Metadata supporting data files in the published article: Changes in expression of hormone-regulated and proliferation-associated genes across the menstrual cycle in oestrogen receptor-positive breast cancer

The study investigated whether there are consistent differences in the expression of oestrogen-regulated genes and proliferation-associated genes in premenopausal oestrogen receptor-positive (ER+) breast cancer as a result of the major changes in hormone levels that occur through the menstrual cycle.

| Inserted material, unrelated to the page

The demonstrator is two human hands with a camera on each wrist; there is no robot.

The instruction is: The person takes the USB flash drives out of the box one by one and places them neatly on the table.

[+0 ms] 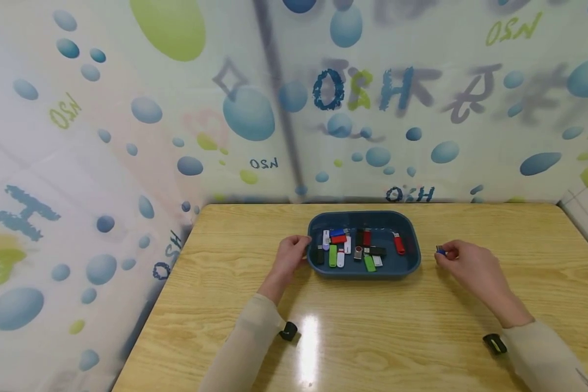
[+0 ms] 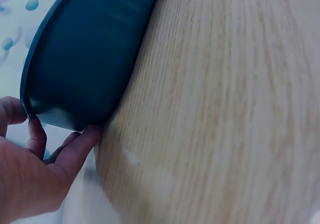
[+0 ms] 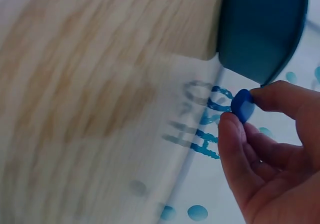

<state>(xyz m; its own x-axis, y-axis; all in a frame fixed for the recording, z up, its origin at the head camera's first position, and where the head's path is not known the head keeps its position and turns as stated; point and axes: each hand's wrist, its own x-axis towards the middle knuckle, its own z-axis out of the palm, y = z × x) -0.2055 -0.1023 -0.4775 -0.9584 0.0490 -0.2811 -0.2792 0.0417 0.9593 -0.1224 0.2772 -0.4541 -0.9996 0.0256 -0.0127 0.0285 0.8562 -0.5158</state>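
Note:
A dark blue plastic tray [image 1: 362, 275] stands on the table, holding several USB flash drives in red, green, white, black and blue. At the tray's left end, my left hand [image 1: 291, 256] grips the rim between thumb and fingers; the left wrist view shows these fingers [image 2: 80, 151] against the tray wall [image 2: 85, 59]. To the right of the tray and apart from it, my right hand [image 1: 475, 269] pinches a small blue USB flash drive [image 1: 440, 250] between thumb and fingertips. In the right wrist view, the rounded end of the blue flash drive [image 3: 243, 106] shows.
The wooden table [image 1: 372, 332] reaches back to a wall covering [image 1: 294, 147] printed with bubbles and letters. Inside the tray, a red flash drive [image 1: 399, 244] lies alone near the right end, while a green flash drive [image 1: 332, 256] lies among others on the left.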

Data access: Datasets Hormone_concentrations.xls, demographic_data.xls and Protein_W1vW23.xls are publicly available in the figshare repository as part of this data record (https://doi.org/10.6084/m9.figshare.9892211). All the other datasets supporting the findings of this study are available in the supplementary files of the published article.

Study approval: The study was approved by the Institutional Ethics Committee of the National Cancer Hospital, Hanoi, Vietnam from where all study participants were recruited and by the Research Ethics Board of the University of Toronto, Canada, from where the study was coordinated. The Committee for Clinical Research at the Royal Marsden Hospital, London approved the analysis of the samples collected in this trial. All participants provided written informed consent.

Study aims and methodology: The study aimed to determine if there are changes in the expression of oestrogen- and progesterone-regulated genes (ERGs and PRGs) and proliferation-associated genes (PAGs) in premenopausal ER+ breast cancer as a result of the major changes in hormone levels that occur through the menstrual cycle.

Biopsy samples from 96 patients in two independent prospective studies of the effect of menstrual cycle on ER+ breast cancer were used. Plasma hormone measurements were used to assign tumours to one of three pre-defined menstrual cycle windows: W1 (days 27-35 and 1-6; low oestradiol and low progesterone), W2 (days 7-16; high oestradiol and low progesterone) and W3 (days 17-26; intermediate oestradiol and high progesterone). RNA expression of 50 genes, including 27 ERGs, 11 putative PRGs and seven PAGs was measured using the NanoString nCounter gene expression system (GEN2).

Data supporting figure 1: Dataset Hormone_concentrations.xls is in .xls file format and consists of serum hormone concentrations during the menstrual cycle.

Data supporting figures 2 and 6: Nanostring raw gene expression data and window of cycle, and housekeeper normalized log-transformed gene expression data for all samples from Supplementary tables 2 and 6 respectively, were used to derive figures 2 and 6.

Data supporting figures 3, 4 and 5: Supplementary tables 3 and 6 were used to derive figures 3, 4 and 5

Data supporting supplementary figures 3, 6, 7, and supplementary tables 3, 4, 5, 6 and 7: Supplementary tables 2 and 6 were used to derive these supplementary figures and tables.

Data supporting supplementary figure 2: Supplementary table 2 was used to derive supplementary figure 2.

Data supporting supplementary figure 4: Supplementary tables 3 and 6 were used to derive supplementary figure 4.

Data supporting supplementary table 1: Dataset demographic_data.xls is in .xls file format and supports supplementary table 1 of the published article.

Data supporting supplementary figure 5: Dataset Protein_W1vW23.xls is in .xls file format and supports supplementary figure 5 of the published article. The dataset consists of the protein levels of ER, progesterone receptor (PgR)and Ki67 between menstrual cycle Window 1 vs. Window 2 or 3.